- _Task item_: Give an unaltered copy of the listing below, minus its pictures.
====
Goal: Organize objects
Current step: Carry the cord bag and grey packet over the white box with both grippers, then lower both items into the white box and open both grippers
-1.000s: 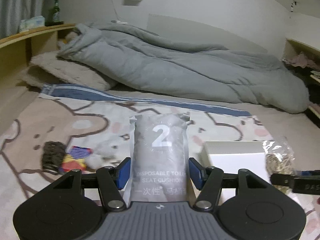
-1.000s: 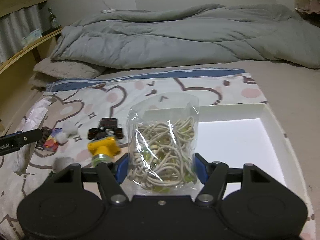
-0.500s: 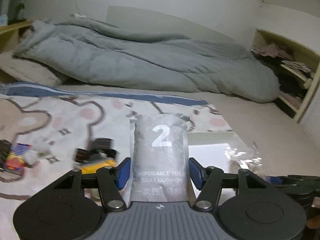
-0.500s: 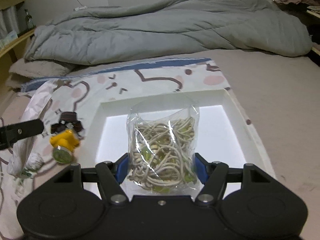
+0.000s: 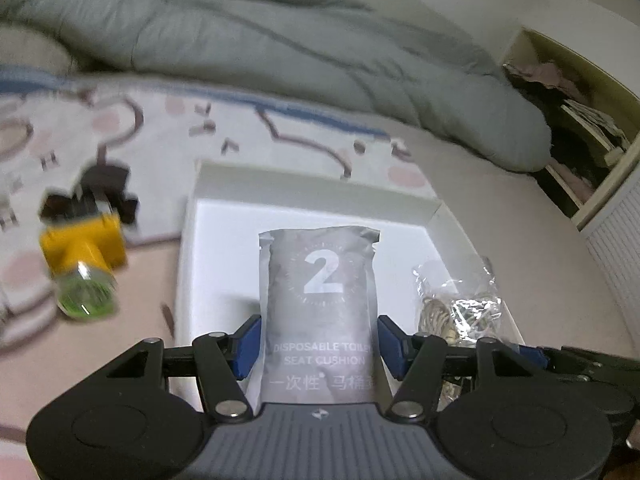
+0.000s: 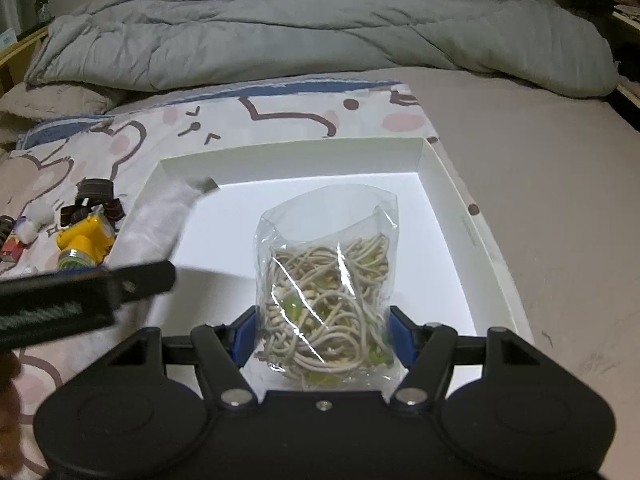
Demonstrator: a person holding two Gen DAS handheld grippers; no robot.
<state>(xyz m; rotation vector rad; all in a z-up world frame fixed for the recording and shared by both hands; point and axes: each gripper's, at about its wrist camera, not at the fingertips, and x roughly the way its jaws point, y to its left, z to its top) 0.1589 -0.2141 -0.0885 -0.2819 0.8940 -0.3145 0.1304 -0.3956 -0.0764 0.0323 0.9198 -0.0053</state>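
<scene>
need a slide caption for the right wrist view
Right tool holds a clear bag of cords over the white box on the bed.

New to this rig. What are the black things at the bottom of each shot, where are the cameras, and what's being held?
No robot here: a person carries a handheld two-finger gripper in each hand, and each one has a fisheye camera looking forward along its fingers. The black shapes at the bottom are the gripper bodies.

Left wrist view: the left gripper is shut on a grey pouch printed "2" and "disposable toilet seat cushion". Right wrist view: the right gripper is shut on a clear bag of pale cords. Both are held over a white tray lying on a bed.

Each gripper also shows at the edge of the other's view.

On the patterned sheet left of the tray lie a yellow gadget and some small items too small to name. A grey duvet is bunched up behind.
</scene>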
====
- _Your response_:
Goal: Organize objects
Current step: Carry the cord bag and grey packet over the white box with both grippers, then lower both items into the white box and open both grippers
-1.000s: 
-1.000s: 
-0.500s: 
-0.500s: 
+0.000s: 
+0.000s: 
Demonstrator: a person holding two Gen DAS handheld grippers; no robot.
<state>(xyz m; rotation vector rad; all in a z-up world frame fixed for the recording and shared by both hands; point and axes: each gripper's, at about its wrist camera, not at the fingertips, and x roughly the way its jaws point, y to its left, z to its top) 0.1589 -0.2141 -0.0885 -0.2819 0.8940 -0.3145 0.1304 -0.3956 -0.0764 0.0323 0.9198 -0.0053</state>
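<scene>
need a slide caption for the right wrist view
Right tool holds a clear bag of cords over the white box on the bed.

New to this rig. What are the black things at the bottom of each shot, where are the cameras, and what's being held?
No robot here: a person carries a handheld two-finger gripper in each hand, and each one has a fisheye camera looking forward along its fingers. The black shapes at the bottom are the gripper bodies.

Left wrist view: the left gripper is shut on a grey pouch printed "2" and "disposable toilet seat cushion". Right wrist view: the right gripper is shut on a clear bag of pale cords. Both are held over a white tray lying on a bed.

Each gripper also shows at the edge of the other's view.

On the patterned sheet left of the tray lie a yellow gadget and some small items too small to name. A grey duvet is bunched up behind.
</scene>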

That finishes the output for this exercise.